La CFDT souhaite que l'ensemble des dispositions concernant les congés fassent l'objet de négociations. Cela n'en prend pour l'heure pas le chemin mais nous mettons en garde la Direction sur les inégalités de traitement qui interviendront selon la relation du salarié au manager et les pratiques non uniformes qu'une décision de ce type entraînent invariablement. La position de la Direction est de recommander au salarié de considérer que des prises de congés alternés avec des périodes d'activité partielle permettent de minimiser la perte de salaire. Tenu comme tel, ce discours peut paraître censé mais encore une fois cela n'éclaire en rien le salarié s'il ne dispose pas de simulations réalistes de son indemnité de chômage partiel à comparer à son salaire habituel. Très franchement, chaque salarié jugera au vu de sa situation mais notre sentiment est que prendre des congés confiné dans un appartement n'est pas très relaxant et épanouissant. D'autant que nombre d'entre nous aspireront à prendre de réelles vacances sitôt le confinement levé... L'employeur va d'ailleurs être confronté à des difficultés inévitables en ayant à arbitrer les prises de congés lors de cette période, c'est à craindre et ce sera inévitable car humain. La formulation de l'ordonnance est en ce sens perverse car elle permet à l'employeur d'éviter la négociation et d'imposer plus de jours. Où est donc le dialogue social ??
Cette première session fut donc l'objet d'un tour d'horizon de l'activité et l'évocation des deux sujets centraux de cette période : activité partielle et congés, destinés à pallier la chute d'activité pour les salariés concernés. La priorité pour nous est la santé et la sécurité de nos salariés. Vient ensuite le maintien dans l'emploi et ce sens le recours au chômage partiel est nécessaire. Encore faut-il être rassuré sur les niveaux d'indemnisation de chaque personne concernée, ce qui reste à faire pour notre Direction. Une autre question porte sur l'éligibilité du salarié en fonction de sa situation (intercontrat, porteur de mandat, temps partiel). Nous intégrerons ce sujet dans nos prochains articles.

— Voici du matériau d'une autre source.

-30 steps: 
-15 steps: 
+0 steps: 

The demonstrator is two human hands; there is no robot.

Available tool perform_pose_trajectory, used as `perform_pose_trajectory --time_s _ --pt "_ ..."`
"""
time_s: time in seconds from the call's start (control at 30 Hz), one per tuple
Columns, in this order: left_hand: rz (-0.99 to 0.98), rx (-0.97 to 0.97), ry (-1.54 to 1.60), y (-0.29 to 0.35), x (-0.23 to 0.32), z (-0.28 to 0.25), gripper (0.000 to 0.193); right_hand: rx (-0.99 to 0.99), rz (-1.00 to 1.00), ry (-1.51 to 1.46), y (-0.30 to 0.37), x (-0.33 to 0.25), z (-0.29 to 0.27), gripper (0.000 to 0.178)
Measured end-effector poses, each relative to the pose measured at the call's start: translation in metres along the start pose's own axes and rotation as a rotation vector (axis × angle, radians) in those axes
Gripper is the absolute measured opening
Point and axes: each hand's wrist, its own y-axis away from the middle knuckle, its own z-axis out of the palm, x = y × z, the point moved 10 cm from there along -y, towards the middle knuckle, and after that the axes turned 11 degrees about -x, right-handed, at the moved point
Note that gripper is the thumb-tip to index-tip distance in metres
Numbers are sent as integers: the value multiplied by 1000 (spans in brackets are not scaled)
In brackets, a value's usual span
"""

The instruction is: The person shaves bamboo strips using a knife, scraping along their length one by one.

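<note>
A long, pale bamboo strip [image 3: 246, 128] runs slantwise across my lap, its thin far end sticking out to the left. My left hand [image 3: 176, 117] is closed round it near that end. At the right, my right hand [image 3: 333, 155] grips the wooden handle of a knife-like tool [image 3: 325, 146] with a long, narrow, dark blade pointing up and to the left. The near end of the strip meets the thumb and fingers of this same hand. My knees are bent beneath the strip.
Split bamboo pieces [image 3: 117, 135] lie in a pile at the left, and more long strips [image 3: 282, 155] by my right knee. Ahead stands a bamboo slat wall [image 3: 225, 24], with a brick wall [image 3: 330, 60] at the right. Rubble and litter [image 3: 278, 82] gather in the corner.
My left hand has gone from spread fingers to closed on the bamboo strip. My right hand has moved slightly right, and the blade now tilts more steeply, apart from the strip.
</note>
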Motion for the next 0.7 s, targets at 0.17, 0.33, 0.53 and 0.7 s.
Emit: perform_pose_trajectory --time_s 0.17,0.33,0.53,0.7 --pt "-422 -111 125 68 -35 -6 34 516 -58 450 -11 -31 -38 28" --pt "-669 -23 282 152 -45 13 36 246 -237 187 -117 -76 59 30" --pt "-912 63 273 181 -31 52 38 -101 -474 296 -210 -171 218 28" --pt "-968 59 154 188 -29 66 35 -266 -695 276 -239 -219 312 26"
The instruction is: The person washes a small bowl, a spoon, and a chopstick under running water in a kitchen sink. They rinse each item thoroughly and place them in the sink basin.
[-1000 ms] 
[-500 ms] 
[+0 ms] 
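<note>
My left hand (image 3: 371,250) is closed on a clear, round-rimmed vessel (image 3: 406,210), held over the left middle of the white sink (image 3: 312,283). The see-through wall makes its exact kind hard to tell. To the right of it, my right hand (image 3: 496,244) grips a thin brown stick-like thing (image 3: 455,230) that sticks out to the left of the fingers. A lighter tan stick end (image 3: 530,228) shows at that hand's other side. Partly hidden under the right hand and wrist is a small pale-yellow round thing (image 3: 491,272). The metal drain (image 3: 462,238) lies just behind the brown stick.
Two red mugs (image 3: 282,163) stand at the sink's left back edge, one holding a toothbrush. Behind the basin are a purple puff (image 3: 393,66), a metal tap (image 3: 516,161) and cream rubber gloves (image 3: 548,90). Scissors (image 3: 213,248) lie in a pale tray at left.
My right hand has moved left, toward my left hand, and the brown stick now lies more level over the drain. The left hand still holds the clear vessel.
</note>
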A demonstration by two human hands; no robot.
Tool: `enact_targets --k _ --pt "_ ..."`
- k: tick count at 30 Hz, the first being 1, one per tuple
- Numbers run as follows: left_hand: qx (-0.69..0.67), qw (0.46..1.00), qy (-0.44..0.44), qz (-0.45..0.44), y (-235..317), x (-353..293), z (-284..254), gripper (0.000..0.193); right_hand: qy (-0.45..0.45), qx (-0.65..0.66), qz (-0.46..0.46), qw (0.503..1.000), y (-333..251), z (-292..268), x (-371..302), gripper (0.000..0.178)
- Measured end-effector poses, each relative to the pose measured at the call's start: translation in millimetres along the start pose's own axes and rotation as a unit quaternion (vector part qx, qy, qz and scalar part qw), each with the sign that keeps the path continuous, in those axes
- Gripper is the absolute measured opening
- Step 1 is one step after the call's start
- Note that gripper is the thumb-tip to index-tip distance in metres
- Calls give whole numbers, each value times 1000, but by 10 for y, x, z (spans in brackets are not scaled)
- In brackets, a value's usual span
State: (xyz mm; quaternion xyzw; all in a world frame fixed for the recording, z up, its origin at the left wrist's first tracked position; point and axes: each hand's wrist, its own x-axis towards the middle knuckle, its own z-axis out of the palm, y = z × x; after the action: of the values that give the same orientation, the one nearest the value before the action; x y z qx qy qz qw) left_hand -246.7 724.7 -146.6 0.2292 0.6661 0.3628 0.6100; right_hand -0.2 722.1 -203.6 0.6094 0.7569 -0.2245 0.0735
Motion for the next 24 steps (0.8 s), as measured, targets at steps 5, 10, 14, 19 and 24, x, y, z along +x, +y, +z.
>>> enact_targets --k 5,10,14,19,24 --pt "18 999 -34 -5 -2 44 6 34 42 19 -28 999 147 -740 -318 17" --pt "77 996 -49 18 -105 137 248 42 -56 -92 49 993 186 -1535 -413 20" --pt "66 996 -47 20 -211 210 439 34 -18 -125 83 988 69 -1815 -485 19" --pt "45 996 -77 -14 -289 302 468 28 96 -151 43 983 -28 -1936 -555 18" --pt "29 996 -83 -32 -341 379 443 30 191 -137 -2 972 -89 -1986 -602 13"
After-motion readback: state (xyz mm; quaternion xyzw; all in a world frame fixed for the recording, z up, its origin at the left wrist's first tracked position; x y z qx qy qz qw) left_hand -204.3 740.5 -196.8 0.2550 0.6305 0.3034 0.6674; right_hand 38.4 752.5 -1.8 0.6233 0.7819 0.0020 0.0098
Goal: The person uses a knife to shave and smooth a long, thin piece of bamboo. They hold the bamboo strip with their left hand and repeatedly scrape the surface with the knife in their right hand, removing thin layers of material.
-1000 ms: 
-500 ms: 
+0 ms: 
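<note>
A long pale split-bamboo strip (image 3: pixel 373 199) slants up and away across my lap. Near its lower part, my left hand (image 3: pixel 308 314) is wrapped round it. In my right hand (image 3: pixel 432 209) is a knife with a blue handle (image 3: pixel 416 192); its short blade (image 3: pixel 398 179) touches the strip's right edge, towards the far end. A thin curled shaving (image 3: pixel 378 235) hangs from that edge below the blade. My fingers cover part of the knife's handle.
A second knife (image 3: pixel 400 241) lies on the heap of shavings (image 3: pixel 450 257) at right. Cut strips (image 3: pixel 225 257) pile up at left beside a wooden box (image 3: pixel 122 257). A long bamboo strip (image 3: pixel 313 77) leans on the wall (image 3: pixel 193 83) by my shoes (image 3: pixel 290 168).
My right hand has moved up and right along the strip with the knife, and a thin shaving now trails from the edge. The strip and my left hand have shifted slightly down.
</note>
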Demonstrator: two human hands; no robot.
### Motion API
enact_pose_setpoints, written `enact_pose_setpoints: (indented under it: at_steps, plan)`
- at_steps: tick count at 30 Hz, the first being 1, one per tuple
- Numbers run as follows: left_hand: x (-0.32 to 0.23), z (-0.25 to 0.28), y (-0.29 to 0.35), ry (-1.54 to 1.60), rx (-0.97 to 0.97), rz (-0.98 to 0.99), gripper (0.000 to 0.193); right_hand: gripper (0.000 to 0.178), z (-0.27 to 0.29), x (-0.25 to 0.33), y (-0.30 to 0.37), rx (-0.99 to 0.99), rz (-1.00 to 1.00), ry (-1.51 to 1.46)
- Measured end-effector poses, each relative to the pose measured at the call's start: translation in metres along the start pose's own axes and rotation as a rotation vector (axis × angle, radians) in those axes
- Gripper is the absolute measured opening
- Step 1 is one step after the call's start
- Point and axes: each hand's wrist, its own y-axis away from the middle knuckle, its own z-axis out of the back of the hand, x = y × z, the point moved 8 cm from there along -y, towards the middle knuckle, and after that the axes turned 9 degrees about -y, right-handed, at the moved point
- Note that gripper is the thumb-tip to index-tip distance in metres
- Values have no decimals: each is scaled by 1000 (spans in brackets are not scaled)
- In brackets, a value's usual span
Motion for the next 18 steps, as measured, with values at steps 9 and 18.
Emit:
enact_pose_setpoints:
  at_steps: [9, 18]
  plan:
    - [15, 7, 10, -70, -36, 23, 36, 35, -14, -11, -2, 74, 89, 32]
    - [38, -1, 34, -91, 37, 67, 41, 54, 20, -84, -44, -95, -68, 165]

Notre regard sur les congés est clair : nous répétons qu'une négociation est indispensable pour l'équité et la justice sociale. Les mesures d'urgence proposées recommandent le dialogue social sans toutefois en donner les outils suffisants (l'ordonnance sur les congés en est un exemple). S'agissant des CP, La Direction a en sa faveur la période d'exercice des droits qui va s'achever et l'obligation qu'ont les salariés à solder leurs congés de la période de référence 2019-2020 avant le 30 juin (sauf à en verser au maximum 5 sur le CET). Il s'agit donc de ne pas appliquer une double peine à ceux qui seront contraints de solder leur compte tout étant confinés mais aussi de subir la loi de l'ordonnance maudite...
Nous reviendrons très vite vers vous sur ces sujets où chaque jour apporte son lot de nouveaux éléments. En attendant, prenez soins de vous et vos proches. Courage.